Depression, isolation, loneliness and loss of purpose are common struggles among those transitioning from military to civilian life. Many also face challenges with applying for a civilian job for the first time or reentering the workforce.
However, women veterans may also encounter gender pay gaps, bias against mothers, financial instability, gender-related health concerns, stereotypes about female soldiers, and stress caused by military sexual trauma. Add to these obstacles the frequent lack of a trusted peer network, and one thing is clear: Transitioning to life outside the military can be particularly hard for women veterans.
“I lost a part of myself when I left the military. I expected motherhood to fill the mission and purpose I had felt while in the military,” said Air Force veteran and military spouse Amanda Huffman. “But instead, I found it challenging and that I wasn’t doing enough. Part of it was the challenge of being a new mom. But I also needed something for me besides raising my kids.”
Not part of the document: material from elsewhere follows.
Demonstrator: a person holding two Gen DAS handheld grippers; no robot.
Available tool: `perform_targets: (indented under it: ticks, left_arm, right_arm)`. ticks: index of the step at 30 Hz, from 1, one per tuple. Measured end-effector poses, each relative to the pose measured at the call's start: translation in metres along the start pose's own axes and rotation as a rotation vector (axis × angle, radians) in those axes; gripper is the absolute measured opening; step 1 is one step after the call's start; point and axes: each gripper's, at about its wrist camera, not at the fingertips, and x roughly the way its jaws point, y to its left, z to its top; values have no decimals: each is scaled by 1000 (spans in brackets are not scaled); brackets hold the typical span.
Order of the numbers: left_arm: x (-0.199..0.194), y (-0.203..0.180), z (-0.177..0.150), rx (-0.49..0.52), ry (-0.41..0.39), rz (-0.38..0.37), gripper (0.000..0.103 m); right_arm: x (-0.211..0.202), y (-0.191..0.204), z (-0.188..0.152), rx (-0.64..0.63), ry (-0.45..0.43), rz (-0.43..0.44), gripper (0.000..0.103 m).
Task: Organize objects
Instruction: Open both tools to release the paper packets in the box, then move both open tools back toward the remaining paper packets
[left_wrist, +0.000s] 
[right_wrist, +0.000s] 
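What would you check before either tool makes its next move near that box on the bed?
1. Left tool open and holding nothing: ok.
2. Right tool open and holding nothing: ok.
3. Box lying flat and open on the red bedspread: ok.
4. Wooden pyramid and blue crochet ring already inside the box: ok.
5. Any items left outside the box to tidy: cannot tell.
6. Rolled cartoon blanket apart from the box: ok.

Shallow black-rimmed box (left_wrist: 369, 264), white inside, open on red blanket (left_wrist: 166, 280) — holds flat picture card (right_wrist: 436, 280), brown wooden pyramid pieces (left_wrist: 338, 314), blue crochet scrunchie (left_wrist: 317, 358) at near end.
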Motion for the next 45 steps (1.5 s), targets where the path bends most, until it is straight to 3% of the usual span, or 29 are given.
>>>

Huffman served for six years as a civil engineer, including a deployment to Afghanistan. Like many female veterans, she struggled with transitioning from purpose-driven military service to finding where and how she belonged as a civilian. This led to frustration, anxiety and disappointment in the lack of resources tailored to women like her.
“I felt so alone when I was transitioning,” Huffman said. “I thought my experience was so different from everyone else’s (getting out to be a stay-at-home mom) that I did not have anyone to talk to. I felt that I wouldn’t be able to relate to other veterans because my situation was so different.”
Whether a woman transitions into parenting, a civilian career or both, it is common to feel confused, left behind and disconnected. Huffman eventually found a new purpose and sense of community by creating some of the very resources she lacked during her own transition. However, she didn’t stop there — Huffman also created resources for those joining and currently serving in the armed forces.
Here are a few ways Huffman strives to help women who serve or have served in the military:
The Airman to Mom blog
The Airman to Mom blog shares details about Huffman’s experiences in the military, leading a dual military life and eventually transitioning to civilian living and motherhood. The blog also provides links to many of Huffman’s other free resources, including a deployment guide, a PCS moving guide and transition resources.
The Women of the Military podcast
Huffman’s Women of the Military podcast shares interviews and stories about women who have served in the military over the last several decades. By offering an in-depth look at what other military women have experienced, the podcast aims to provide inspiration and community to current and former female soldiers. Likewise, the podcast offers advice for women as they face challenges during and after service.
“What I have found through talking to veterans is that even if our path after the military is different, many of the emotional challenges are the same. It is through the veteran community that I realized I wasn’t so different after all.”
The Women of the Military eBook
The Women of the Military eBook features 28 stories about military women. The interviews in Huffman’s book illustrate how women have journeyed over the years from more traditionally female jobs like nursing to serving in combat positions.
“I did not know about all the things women were doing in the military until I started interviewing them,” Huffman said. “And even today, with over 200 interviews completed, I still learn more about women and their history in the military.”
Girl’s Guide to the Military
Huffman’s Girl’s Guide to the Military offers both insight and advice for women who are entering the military or currently serving. Huffman also plans to publish an expanded edition of the guide in September 2022.
“I have expanded that guide into a book A Girl’s Guide to Military Service, publishing September 13th,” she said. “It is meant to answer all the questions, starting with, is the military right for me to what branch, career field, etc., along with topics like military sexual trauma, deployment, relationships, motherhood and more. I want to ensure girls joining the military have as much information as possible to help them make informed choices.”
The Women of the Military Mentorship Program
Determined to do the best she can for the women she aims to help, Huffman created the Women of the Military Mentorship Program. Her goal is to provide one-on-one connections for women interested in joining the military, women who are currently serving and female vets. The mentorship program aims to connect women with others who have shared similar experiences and challenges, offering valuable support and guidance.
Finding support and fellowship can be key to fulfillment during military service and eventually a successful return to civilian living.